Faz didn’t simply rely upon metaphor to explore the development and gentrification of this area. Some of the banners had images of homes and quotes from locals that said things like “We are here and we are not leaving.”
Two weeks ago, those banners were taken down by staff at the Multipurpose Center, which is run by the city housing department. The center’s manager declined to comment. At the time, the city’s Cultural Affairs director Jennifer Scripps said she understood the center had a policy against political displays.
“I certainly honor a city buildings right to remain apolitical,” Scripps says. “If you’re political for one topic or one side of a conversation you open your site up to be political in all manner. And that site is apolitical.”
Scripps said she wasn’t involved in the decision to remove the work. In fact, her office helped pay for it. Faz’s work and several other pieces at the center, and around the city, are part of an art project called Decolonize Dallas. The office of cultural affairs awarded a grant to help fund the project.

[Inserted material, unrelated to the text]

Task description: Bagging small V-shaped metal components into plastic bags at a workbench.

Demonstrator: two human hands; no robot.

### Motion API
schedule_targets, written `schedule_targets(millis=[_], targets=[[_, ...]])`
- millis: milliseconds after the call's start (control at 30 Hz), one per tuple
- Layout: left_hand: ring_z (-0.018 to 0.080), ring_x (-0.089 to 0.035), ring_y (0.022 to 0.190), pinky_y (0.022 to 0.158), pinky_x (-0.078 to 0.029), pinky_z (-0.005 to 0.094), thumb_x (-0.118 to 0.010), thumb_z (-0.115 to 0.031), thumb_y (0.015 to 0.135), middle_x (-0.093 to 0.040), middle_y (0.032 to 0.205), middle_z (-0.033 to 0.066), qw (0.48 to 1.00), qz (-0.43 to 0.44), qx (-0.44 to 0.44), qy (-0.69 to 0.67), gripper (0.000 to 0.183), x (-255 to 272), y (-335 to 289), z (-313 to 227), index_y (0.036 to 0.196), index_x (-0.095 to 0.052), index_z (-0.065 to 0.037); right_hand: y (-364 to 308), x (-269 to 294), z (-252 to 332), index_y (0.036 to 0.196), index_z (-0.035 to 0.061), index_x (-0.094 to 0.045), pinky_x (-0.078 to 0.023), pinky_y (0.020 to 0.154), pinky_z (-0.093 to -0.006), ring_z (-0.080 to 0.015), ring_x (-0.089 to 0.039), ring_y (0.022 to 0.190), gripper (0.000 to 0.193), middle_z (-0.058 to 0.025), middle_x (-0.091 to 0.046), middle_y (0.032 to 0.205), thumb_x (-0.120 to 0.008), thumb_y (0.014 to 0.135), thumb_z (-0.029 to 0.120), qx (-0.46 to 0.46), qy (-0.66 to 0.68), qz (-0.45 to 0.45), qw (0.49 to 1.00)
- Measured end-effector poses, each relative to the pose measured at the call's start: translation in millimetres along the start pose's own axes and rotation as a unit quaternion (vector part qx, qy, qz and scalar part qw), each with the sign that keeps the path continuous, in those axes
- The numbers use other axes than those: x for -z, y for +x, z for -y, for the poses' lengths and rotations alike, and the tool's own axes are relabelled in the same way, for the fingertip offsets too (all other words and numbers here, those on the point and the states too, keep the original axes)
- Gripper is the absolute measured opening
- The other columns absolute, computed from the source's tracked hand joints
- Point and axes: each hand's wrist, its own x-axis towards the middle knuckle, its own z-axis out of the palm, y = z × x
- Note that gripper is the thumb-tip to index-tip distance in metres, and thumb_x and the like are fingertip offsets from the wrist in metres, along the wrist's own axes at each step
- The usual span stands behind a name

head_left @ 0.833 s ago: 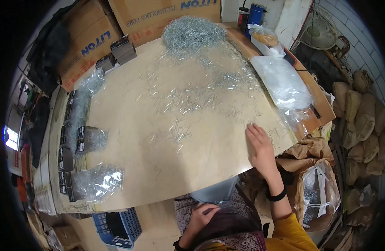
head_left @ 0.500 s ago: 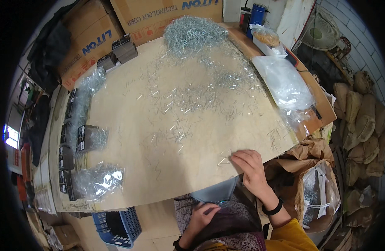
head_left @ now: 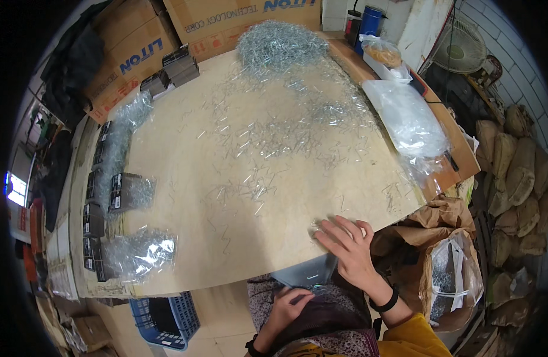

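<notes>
Just below the table's near edge, my left hand (head_left: 289, 307) is closed on the rim of a clear plastic bag (head_left: 305, 272), with a few shiny thin pieces near its mouth. My right hand (head_left: 351, 250) lies over the table edge beside the bag, fingers stretched and apart. Its fingertips are near a few thin bent metal wire pieces (head_left: 315, 226) on the wooden tabletop (head_left: 185, 238). More wire pieces (head_left: 256, 189) are scattered over the middle of the table, and a large heap of them (head_left: 280, 46) stands at the far edge.
Filled clear bags (head_left: 144, 254) and small dark boxes (head_left: 93, 220) line the left side. At the right lie a stack of clear plastic bags (head_left: 405, 116) and a brown paper sack (head_left: 473, 262). A blue basket (head_left: 167, 324) stands under the table; cardboard boxes (head_left: 220, 27) stand behind.
My right hand has shifted slightly left, and its fingers have spread from being closer together. Several wire pieces near it have moved. My left hand stays on the bag.
</notes>
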Motion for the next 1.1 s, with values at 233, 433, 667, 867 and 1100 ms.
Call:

Decolonize Dallas organizer, Carol Zou, says the fact that the city funded the work should be reason enough to ensure it has a place to hang on city property.
“It’s called Decolonize Dallas. Its premise is about racial, economic and structural inequality,” says Zou. “But at the same time they’re trying to tell us that expressing something about inequality is too political.”
Zou claims that the city is trying to censor Faz’s work.
“Censorship is when you refuse to show an artwork or an expression of speech, so I think in the sense that the images created by our artist were taken down immediately her images were censored.”
Kali Cohn is a staff attorney for the American Civil Liberties Union in Dallas and she says it’s not so clear cut.
Cohn says there are lots of things to consider in censorship cases, including how artwork is labeled, how the space where it hangs is normally used and what kind of restrictions the government is attempting to apply. Still, she has concerns.
“Should an artist be compromising in terms of political speech because the government doesn’t like it?” asks Cohn. “You know I think that’s really antithetical to a lot of what we believe about free speech in the United States.”
On Thursday, the Office of Cultural Affairs issued an apology via social media, Scripps personally reached out to Faz and she hopes the full work can be rehung.
“We don’t want to be part of censoring,” says Scripps. “No one believes that the voices that are part of Decolonize Dallas and the work deserves to be seen in neighborhood more than I do.”
The many players in this drama are still talking about how to resolve it.
Angela Faz, the artists, and the organizers of Decolonize Dallas hope all this sparks more dialogue about what’s happening in West Dallas – and arts equity.